Quelle: Christin Grödel

Die Tierpfleger hoffen, die Probleme jetzt überwunden zu haben. Neue Pinguine werde es in diesem Jahr aber definitiv nicht mehr geben.

Seit einem Jahr sorgt eine rätselhafte Krankheit bei den Pinguinen für Probleme. Im vergangenen Jahr waren zahlreiche Tiere der Seuche zum Opfer gefallen, so dass der Zoo zeitweise gar keine Pinguine mehr hatte. Danach wurde die Anlage gründlich desinfiziert, bevor 16 neue Tiere aus Magdeburg und Pilsen nach Dresden kamen.
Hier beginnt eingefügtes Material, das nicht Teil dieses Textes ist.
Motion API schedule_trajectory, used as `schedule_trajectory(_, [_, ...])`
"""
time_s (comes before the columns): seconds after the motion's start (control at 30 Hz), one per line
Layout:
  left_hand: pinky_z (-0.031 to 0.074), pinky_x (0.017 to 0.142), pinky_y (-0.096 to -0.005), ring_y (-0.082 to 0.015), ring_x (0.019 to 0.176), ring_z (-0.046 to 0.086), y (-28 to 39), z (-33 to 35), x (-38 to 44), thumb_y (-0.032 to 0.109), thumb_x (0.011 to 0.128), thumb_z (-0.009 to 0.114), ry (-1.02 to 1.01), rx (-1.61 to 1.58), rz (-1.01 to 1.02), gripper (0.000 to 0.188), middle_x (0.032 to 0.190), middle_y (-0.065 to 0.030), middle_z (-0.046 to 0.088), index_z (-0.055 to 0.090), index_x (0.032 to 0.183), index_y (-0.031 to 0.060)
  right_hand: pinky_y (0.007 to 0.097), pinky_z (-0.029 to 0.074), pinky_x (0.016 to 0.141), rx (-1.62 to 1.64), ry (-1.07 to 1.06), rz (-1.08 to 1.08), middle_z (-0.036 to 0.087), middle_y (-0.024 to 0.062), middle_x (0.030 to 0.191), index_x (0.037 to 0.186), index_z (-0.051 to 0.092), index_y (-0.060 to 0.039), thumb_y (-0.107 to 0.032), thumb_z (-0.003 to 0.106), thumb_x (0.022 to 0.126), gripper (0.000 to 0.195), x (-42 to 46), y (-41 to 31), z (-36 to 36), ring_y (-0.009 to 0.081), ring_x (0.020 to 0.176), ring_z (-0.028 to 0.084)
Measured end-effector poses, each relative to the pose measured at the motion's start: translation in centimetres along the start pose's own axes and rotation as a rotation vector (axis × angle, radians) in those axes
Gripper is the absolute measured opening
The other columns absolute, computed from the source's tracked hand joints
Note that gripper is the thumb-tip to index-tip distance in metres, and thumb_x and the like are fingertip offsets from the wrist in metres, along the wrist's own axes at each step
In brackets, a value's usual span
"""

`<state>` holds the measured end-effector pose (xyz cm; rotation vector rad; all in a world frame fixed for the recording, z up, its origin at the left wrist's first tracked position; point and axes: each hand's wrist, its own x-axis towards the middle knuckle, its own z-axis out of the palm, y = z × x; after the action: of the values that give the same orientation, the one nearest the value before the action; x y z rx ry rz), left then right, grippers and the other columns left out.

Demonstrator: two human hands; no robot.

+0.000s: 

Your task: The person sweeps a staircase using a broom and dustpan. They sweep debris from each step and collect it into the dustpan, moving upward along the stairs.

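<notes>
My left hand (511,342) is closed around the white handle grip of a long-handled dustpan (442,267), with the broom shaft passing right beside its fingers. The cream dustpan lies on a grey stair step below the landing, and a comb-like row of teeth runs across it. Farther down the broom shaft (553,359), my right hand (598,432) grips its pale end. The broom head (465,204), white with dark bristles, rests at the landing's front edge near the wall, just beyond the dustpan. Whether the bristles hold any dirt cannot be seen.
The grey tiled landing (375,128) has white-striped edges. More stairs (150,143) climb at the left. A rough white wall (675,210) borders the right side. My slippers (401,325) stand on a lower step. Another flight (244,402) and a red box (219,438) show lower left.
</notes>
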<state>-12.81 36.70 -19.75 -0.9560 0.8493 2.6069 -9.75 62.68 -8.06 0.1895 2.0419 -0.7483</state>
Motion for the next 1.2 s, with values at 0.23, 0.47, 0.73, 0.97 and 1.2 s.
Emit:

Von denen starben allerdings wieder 13, erneut an verschiedenen Krankheiten. Offenbar hatte irgendetwas auf der Anlage das Immunsystem der Vögel nachhaltig geschwächt. Die genaue Ursache ist bislang aber unklar.

Der Zoo schloss die drei Überlebenden letztlich in der kleinen Innenanlage ein, wo sich die Tiere wieder erholten. Nach kleinen baulichen Änderungen und zahlreichen Wasserproben ohne Beanstandung darf das Trio nun wieder nach draußen.